In the entries below, find each line where the word "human" appears and give only the total count of such lines.

=== Section Start ===

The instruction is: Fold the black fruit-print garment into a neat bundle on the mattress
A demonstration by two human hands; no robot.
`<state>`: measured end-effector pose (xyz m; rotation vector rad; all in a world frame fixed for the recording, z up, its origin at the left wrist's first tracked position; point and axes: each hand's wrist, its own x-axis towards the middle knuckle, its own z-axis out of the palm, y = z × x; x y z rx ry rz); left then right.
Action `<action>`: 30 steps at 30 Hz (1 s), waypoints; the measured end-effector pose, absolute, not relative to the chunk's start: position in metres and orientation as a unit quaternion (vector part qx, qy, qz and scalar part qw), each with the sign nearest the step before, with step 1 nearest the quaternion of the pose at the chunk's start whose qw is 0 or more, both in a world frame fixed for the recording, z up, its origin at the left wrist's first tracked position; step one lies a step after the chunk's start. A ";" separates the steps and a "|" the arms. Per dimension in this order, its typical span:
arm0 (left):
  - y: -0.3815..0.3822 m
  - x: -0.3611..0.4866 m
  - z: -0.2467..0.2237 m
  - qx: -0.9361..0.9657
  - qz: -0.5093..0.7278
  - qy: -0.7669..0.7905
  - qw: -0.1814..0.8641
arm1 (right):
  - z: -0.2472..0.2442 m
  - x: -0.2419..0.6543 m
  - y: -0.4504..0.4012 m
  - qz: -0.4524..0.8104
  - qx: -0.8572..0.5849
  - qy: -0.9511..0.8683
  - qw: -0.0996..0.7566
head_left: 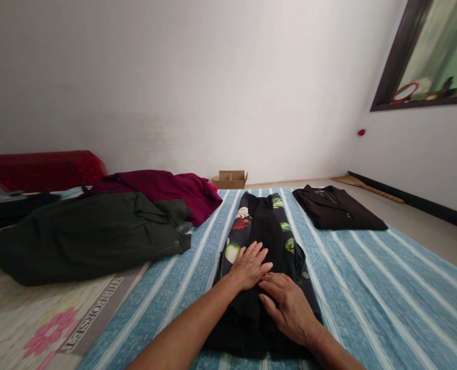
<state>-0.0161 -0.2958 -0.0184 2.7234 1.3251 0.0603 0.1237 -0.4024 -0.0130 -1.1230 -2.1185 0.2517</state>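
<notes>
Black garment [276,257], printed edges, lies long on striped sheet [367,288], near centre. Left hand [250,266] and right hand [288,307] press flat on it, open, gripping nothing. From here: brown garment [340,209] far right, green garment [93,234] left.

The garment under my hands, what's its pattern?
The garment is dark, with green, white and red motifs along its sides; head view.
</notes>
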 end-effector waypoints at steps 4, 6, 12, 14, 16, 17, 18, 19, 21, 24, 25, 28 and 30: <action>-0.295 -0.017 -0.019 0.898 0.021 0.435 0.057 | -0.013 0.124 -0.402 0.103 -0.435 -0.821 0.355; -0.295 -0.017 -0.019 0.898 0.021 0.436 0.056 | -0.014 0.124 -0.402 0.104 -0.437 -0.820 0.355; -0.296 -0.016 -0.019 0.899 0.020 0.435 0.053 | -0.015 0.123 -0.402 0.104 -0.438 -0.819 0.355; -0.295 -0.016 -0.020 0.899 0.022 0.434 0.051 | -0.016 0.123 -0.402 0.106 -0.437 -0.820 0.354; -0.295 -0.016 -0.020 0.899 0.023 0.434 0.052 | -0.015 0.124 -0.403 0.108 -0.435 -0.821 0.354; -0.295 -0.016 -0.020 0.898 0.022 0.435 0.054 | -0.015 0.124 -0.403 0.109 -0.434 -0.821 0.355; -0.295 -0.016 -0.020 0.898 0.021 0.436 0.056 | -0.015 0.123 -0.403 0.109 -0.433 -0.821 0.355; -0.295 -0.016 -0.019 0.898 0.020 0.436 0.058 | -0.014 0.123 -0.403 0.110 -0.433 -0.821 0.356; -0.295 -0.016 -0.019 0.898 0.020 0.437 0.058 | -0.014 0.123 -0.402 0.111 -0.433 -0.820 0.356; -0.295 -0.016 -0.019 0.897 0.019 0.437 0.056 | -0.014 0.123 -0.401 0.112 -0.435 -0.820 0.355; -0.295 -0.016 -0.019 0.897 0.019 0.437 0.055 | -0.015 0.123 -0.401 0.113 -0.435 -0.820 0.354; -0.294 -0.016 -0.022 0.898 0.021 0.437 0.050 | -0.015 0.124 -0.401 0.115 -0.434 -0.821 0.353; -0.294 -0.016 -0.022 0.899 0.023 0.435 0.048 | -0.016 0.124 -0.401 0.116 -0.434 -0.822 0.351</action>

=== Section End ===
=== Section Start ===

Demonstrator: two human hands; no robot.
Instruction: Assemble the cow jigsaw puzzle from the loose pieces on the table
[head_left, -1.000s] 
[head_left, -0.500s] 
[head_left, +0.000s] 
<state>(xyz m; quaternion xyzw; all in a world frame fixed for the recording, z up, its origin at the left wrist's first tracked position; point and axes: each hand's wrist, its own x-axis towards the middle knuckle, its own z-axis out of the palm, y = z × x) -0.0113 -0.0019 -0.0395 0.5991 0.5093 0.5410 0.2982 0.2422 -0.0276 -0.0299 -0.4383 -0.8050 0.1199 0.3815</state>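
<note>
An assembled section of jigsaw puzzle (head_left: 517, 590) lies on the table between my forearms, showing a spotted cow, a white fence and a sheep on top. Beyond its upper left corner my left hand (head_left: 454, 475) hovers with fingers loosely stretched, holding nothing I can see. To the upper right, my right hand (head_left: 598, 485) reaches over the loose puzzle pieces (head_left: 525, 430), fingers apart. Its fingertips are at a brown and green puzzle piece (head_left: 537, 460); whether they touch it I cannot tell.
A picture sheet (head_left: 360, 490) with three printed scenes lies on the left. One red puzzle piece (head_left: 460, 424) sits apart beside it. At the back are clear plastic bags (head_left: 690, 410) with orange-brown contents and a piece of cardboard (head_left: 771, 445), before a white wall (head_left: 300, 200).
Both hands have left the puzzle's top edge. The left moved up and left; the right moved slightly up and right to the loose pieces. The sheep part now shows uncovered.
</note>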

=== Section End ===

● **Written response**:
2